Stability robustness

Fig. 4
figure 4

Nominal Performances

Fig. 5
figure 5

Obtained process outputs

Fig. 6
figure 6

Obtained control energies

According to Fig. 3, for the primary GPC controller case, it can be seen that the curve of the maximal singular values of the complementary sensitivity function \( \left\{ {S_{{c_{0} }} } \right\} \) has an undesired resonance peak where \( \left\| {S_{{c_{0} }} } \right\|_{\infty } = 5.894 \) at the frequency ω = 202.6 radian/s. It can be seen also that the stability robustness condition is violated in high-frequency range except in interval: 22.95 ≤ ω ≤ 10+5 radians/s. This can be explained by a higher sensitivity of the feedback-control system to the noise measurement signals in time domain. Figure 3 shows also the obtained complementary sensitivity function by the \( H_{\infty } \) and the robustified GPC controllers, which are identical at all frequency points. These sensitivities are bounded by \( 1/\left| {W_{3} } \right| \), which confirm the improvement of obtained stability robustness by the primary GPC controller.

According to Fig. 4, all maximal singular values of three controllers are bounded by \( 1/\left| {W_{1} } \right| \) at all frequencies. However, \( \left\{ {S_{{d_{0} }} } \right\} \) has an undesired resonance peak where \( \left\| {S_{{d_{0} }} } \right\|_{\infty } = 6.851 \) at \( \omega = 202.6 \) radian/second. This can be explained by a poor rejection dynamic of load disturbance signals in time domain. Also, we can see that the other two controllers provide the same nominal performances.

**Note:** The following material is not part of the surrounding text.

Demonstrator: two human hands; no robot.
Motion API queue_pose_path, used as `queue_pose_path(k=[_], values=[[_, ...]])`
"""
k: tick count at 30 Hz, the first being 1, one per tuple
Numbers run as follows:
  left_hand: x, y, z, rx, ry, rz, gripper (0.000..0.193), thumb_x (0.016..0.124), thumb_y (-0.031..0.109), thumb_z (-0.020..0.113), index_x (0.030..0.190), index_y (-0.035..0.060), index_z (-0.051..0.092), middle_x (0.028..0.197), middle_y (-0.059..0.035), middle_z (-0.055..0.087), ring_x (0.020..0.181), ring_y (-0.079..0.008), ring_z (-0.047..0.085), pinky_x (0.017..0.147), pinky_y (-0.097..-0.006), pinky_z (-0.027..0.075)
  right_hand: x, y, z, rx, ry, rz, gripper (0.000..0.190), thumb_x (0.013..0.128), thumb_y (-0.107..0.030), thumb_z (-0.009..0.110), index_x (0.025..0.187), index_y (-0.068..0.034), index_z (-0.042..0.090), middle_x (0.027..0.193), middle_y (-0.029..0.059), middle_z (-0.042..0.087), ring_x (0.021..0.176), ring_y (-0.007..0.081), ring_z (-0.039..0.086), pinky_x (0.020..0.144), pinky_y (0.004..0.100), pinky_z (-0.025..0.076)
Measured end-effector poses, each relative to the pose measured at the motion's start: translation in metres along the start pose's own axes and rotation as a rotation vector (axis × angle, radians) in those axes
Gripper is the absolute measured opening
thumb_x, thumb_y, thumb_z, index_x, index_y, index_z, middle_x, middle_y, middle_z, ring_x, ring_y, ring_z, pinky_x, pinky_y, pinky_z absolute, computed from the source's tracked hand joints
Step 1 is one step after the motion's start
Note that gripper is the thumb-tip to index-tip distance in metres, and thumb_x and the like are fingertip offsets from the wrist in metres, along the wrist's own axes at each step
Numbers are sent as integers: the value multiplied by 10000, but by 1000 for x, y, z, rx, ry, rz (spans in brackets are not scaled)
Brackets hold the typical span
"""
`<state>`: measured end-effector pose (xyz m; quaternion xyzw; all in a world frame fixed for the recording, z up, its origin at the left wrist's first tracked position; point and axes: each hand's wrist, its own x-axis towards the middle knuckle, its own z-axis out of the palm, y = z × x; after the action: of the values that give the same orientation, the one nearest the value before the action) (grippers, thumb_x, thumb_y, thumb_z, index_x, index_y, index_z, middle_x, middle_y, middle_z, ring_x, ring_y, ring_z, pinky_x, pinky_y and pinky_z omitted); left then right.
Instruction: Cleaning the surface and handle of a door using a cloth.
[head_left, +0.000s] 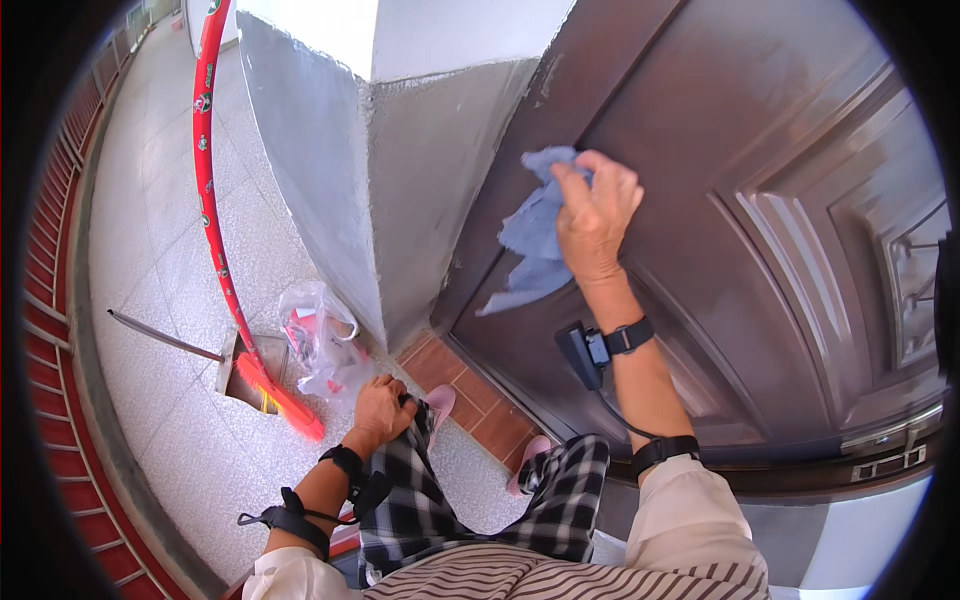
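Note:
My right hand (600, 210) grips a crumpled blue-grey cloth (536, 225) against the brown panelled door (675, 127), close to the door's edge beside its frame. The cloth hangs down in folds below the fingers. My left hand (382, 409) rests on my knee over the black-and-white plaid trousers (409, 480), its fingers curled over the knee and the fabric there. Whether those fingers pinch the fabric is not clear.
A red-handled broom (206, 150) stands with its orange bristles by a long-handled dustpan (232, 375). Next to it sits a clear plastic bag (322, 345). A grey-and-white wall corner (371, 187) juts out beside the door. Red railing (56, 360) borders the left; a tiled threshold (465, 390) lies below.

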<state>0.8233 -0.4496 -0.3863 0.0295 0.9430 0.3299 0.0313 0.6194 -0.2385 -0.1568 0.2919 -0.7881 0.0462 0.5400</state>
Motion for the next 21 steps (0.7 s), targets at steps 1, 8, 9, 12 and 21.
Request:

As a conclusion, Figs. 3 and 4 confirm that the better trade-off robustness is well guaranteed by the robustified GPC controller compared with that given by the primary GPC one.

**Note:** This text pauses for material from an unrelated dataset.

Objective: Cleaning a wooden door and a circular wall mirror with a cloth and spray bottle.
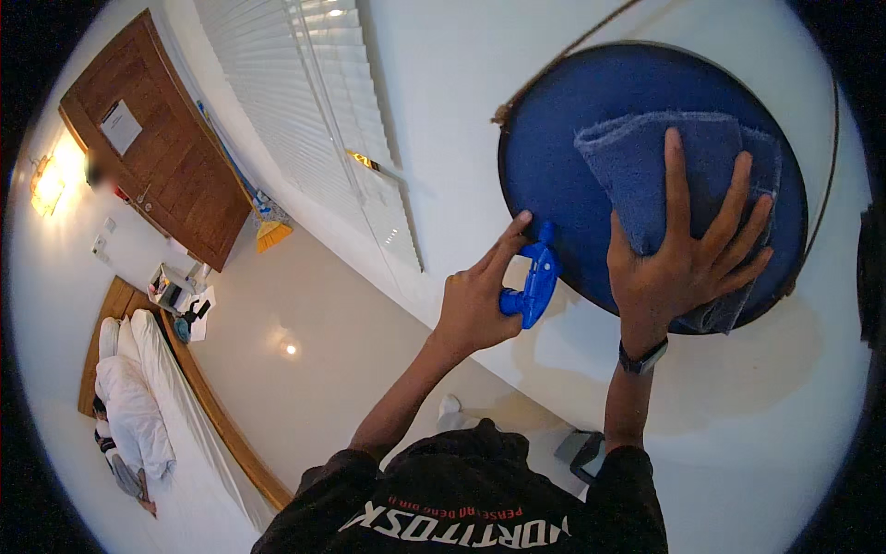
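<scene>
A round dark-blue panel (554,159) with a thin dark rim hangs from a brown rope (588,34) against the white wall; whether it is a mirror I cannot tell. My right hand (685,263), fingers spread, presses a folded blue cloth (637,152) flat on its right half. A dark watch (644,356) circles that wrist. In my left hand (477,298) is a blue trigger-spray head (540,284), held beside the panel's lower left edge. The left index fingertip reaches the rim or lies just in front of it. Any bottle below the spray head is hidden.
White blinds (311,104) hang left of the panel. Farther off are a wooden door (159,138), a yellow broom (273,235) and a small bedside stand with items (169,287). A person (124,471) lies on the white bed (201,478). A grey-black object (583,453) is low near the wall.
</scene>
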`<action>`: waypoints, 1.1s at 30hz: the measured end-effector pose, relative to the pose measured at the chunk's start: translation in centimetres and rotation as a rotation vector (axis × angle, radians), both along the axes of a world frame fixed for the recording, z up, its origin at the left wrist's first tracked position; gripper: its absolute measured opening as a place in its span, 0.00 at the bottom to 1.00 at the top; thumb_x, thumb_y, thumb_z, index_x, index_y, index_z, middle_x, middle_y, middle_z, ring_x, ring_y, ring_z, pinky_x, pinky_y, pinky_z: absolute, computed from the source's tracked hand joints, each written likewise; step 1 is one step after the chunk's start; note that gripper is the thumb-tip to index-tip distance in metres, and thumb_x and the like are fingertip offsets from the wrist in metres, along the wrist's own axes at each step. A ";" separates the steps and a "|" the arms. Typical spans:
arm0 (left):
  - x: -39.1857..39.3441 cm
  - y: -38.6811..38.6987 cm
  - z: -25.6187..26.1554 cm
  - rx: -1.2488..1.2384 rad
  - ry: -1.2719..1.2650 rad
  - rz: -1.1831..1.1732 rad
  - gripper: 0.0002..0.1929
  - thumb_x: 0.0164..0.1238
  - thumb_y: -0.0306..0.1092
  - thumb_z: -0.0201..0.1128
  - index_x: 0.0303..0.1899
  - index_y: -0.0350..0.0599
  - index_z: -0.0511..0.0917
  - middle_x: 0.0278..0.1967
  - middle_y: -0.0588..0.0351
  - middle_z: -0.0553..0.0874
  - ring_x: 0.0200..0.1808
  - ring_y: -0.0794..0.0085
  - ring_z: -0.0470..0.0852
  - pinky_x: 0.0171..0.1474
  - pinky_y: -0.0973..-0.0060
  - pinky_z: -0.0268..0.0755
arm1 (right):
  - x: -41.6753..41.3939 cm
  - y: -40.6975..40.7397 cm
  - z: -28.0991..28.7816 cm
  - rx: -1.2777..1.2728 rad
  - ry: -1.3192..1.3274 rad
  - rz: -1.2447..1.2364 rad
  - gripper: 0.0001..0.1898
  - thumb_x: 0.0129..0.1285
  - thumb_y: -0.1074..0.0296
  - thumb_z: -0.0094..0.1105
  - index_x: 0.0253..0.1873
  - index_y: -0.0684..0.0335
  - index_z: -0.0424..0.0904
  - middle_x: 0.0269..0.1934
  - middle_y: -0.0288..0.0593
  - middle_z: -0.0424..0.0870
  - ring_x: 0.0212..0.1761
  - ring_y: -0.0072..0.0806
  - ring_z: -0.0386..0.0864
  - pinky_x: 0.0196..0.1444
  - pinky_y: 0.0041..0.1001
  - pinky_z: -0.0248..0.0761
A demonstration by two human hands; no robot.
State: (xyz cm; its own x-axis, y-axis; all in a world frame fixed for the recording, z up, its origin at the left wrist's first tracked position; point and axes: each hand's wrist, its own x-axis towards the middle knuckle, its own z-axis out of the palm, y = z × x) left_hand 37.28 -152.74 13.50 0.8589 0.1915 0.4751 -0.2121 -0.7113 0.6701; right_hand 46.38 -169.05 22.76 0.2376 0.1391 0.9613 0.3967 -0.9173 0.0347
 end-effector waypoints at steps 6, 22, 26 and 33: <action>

Table 1 summarizes the time specifications given by three previous controllers where the better results are mentioned in bold.

Table 1 Time specifications provided by previous three controllers

6 Conclusion

This paper proposes a robustification method based on Youla parameterization, while its polynomial transfer function is determined by solving a weighted-mixed-sensitivity problem using the \( H_{\infty } \) method based on two Riccati equations. The obtained controller enhances the nominal performances and the stability robustness of the primary GPC controller for the hydraulic actuator taking into account the load disturbance and the Gaussian noise measurement signals. The obtained simulation results show the notable improvement that the GPC acquires.